What the exercise asks:
Without further comment, state how many lines in the listing below contain the word "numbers".
━━━━━━━━━━━━━━━━
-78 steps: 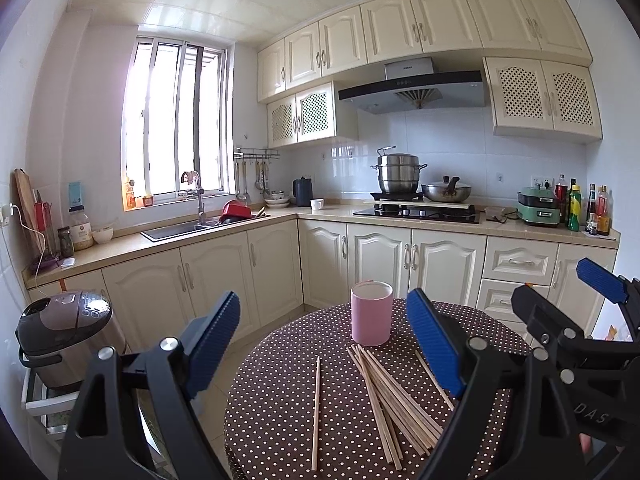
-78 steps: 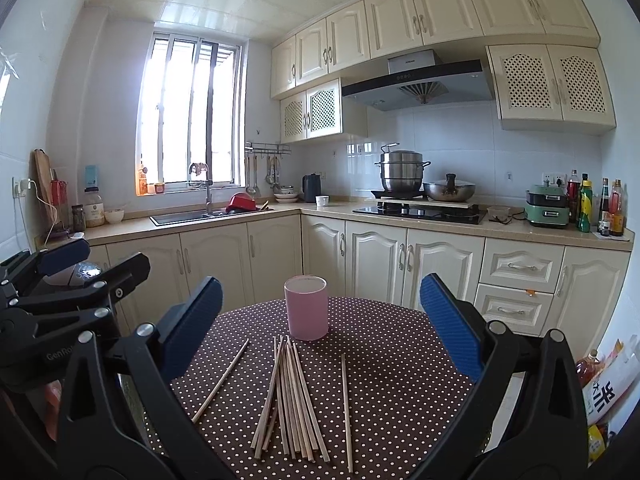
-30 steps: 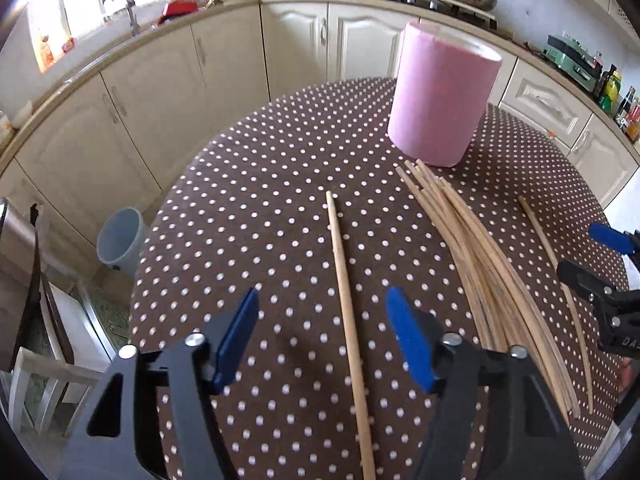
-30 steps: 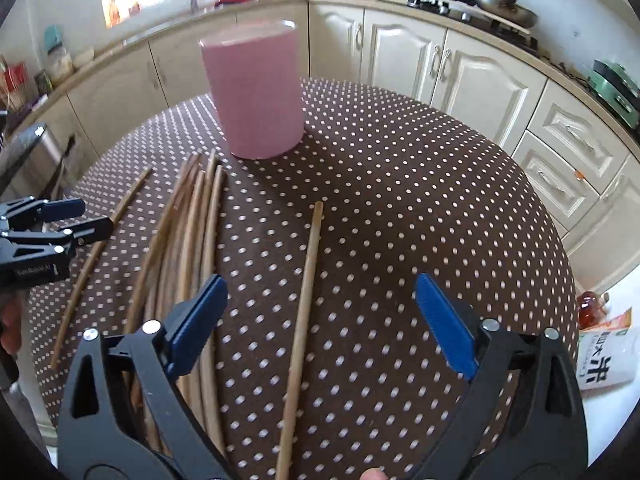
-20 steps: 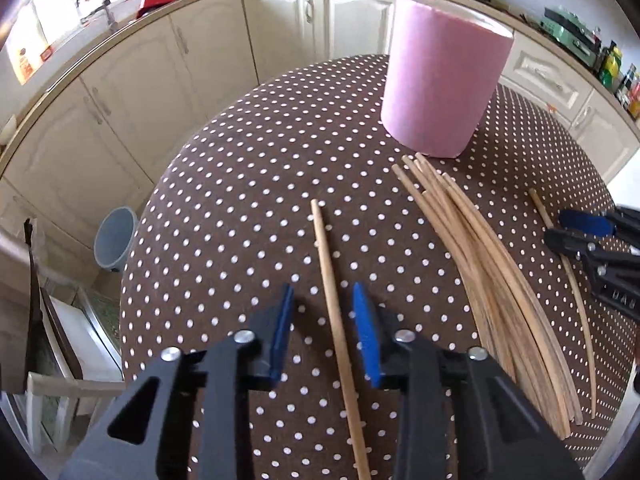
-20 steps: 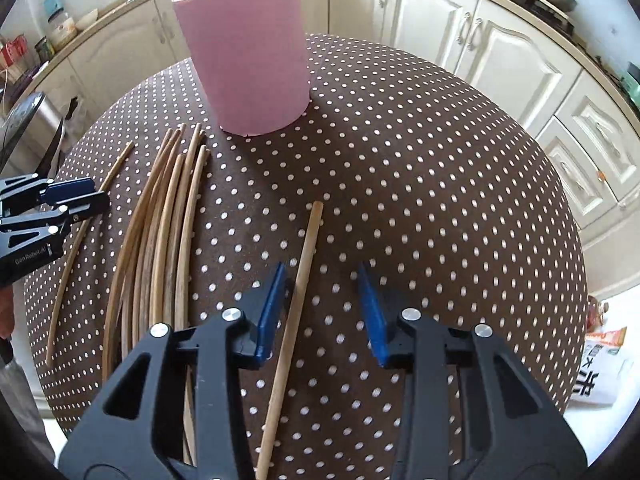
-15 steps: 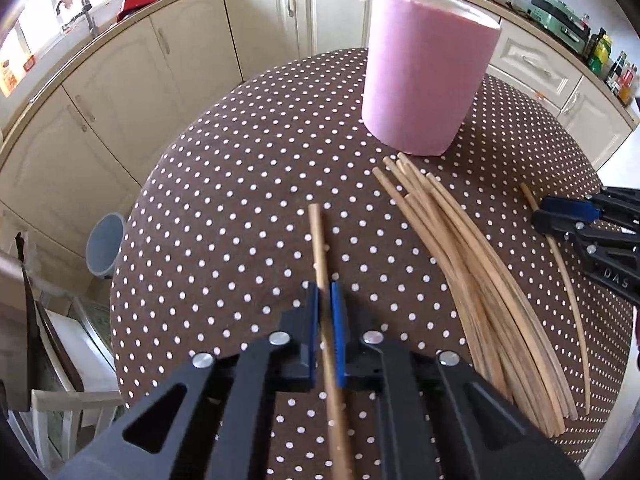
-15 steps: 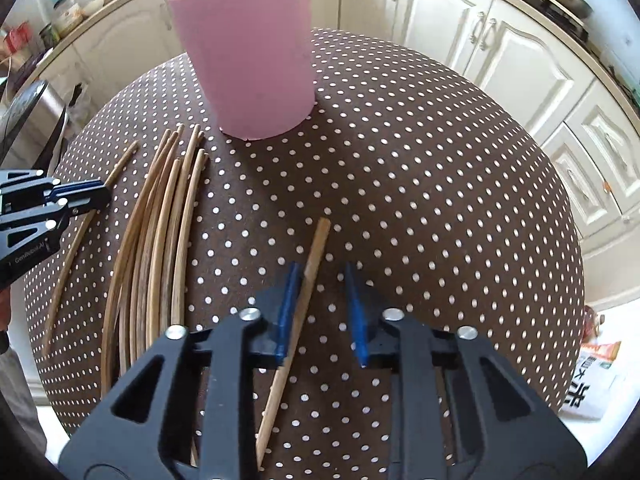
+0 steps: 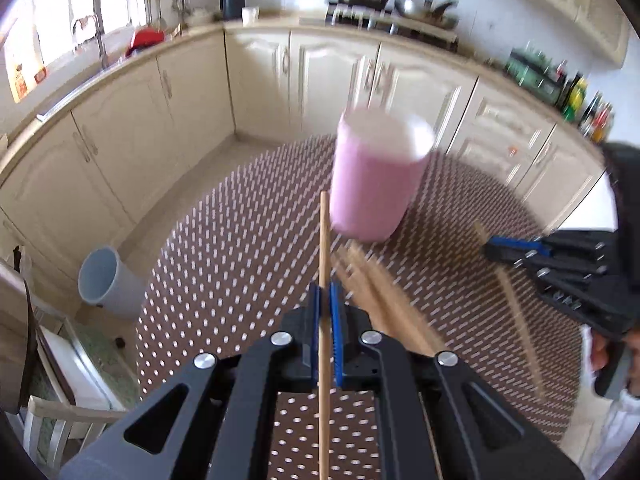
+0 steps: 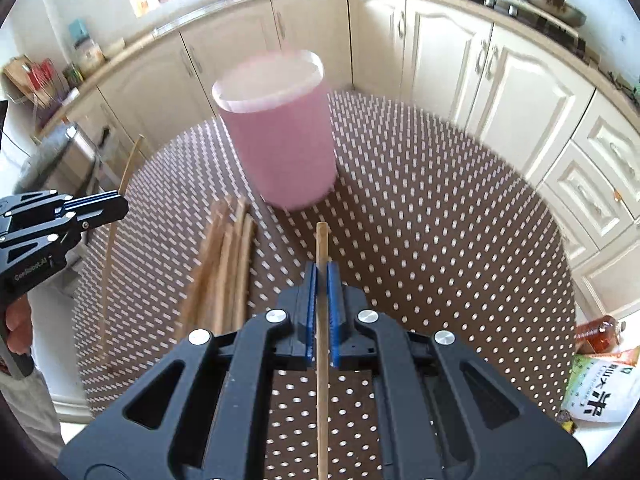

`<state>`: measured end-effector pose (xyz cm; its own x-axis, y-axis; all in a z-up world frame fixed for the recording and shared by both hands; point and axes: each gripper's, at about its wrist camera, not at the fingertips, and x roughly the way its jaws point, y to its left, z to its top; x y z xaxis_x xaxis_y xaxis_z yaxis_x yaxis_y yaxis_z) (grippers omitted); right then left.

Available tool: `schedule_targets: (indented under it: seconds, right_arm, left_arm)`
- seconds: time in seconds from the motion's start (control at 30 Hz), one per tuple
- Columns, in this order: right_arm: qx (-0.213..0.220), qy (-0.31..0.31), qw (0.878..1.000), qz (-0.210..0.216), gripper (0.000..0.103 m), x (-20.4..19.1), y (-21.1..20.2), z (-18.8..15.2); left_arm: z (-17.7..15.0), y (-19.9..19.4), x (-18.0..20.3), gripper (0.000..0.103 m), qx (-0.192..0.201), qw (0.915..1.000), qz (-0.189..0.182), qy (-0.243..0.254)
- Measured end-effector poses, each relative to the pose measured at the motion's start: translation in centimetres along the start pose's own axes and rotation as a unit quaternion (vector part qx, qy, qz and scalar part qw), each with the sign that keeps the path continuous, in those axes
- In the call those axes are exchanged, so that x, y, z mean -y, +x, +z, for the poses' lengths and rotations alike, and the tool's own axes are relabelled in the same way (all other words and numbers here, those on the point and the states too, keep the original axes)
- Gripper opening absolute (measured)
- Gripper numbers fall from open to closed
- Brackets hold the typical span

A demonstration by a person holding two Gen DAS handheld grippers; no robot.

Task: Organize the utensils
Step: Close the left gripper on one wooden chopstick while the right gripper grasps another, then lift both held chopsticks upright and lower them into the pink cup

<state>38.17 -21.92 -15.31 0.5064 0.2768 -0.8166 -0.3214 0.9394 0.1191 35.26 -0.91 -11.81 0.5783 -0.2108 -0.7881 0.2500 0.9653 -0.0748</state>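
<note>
Chopsticks are pinched, one in your left claw [image 9: 325, 292] and one in your right claw [image 10: 322, 272], above the dotted desk [image 10: 440, 240] near the pink cup [image 10: 280, 140].

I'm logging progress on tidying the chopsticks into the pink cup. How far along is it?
Early. Done: nothing can be seen in the pink cup, though its inside is blurred. In hand: the left gripper is shut on one chopstick and the right gripper on another chopstick, both lifted toward the cup. Left: the bundle of chopsticks on the dotted table.
</note>
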Motion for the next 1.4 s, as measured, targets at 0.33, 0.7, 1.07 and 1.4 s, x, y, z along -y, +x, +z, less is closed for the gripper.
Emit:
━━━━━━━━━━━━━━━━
Answer to this exercise:
2